» **Input data**
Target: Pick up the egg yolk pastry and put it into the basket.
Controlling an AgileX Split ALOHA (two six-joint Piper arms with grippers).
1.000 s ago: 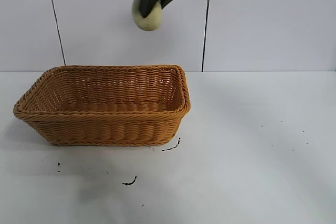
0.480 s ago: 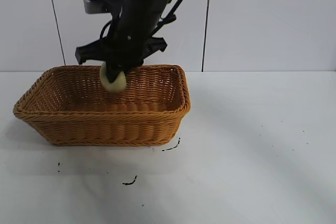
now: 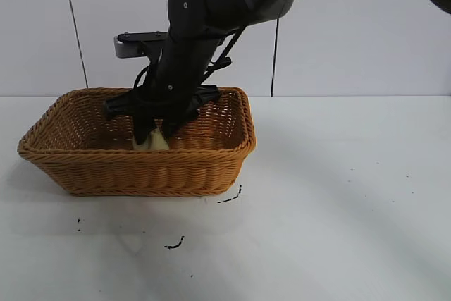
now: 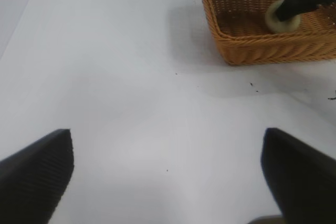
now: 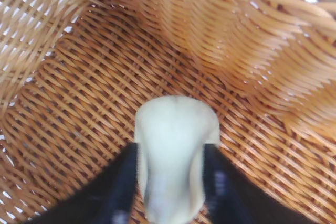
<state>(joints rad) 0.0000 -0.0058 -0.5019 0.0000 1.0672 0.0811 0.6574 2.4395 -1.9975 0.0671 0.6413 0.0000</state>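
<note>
Since a second ago the right gripper (image 3: 153, 134) has dropped from high above the table down inside the basket (image 3: 141, 167), carrying the egg yolk pastry (image 3: 150, 142) with it. Its fingers clamp the pastry just above the woven floor, left of centre, so only the release seems left. The left gripper (image 4: 168, 177) hangs open, well apart from the basket.

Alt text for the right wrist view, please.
The right pincer holds the pale egg yolk pastry between its dark fingers, low inside the woven basket, whose wicker floor and walls fill the picture.
</note>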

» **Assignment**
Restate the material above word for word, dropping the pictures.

» **Output below**
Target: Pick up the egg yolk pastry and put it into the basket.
Controlling an AgileX Split ALOHA (two six-joint Piper arms with grippers).
1.000 s ago: 
0.480 s ago: 
now: 
now: 
now: 
<state>(joints rad) 0.0000 -0.0058 -0.5019 0.0000 1.0672 0.0811 0.6574 2.4395 -1.9975 0.0671 0.6413 0.0000</state>
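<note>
Since a second ago the right gripper (image 3: 153, 134) has dropped from high above the table down inside the basket (image 3: 141, 167), carrying the egg yolk pastry (image 3: 150, 142) with it. Its fingers clamp the pastry just above the woven floor, left of centre, so only the release seems left. The left gripper (image 4: 168, 177) hangs open, well apart from the basket.

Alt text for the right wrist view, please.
The right pincer holds the pale egg yolk pastry between its dark fingers, low inside the woven basket, whose wicker floor and walls fill the picture.
</note>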

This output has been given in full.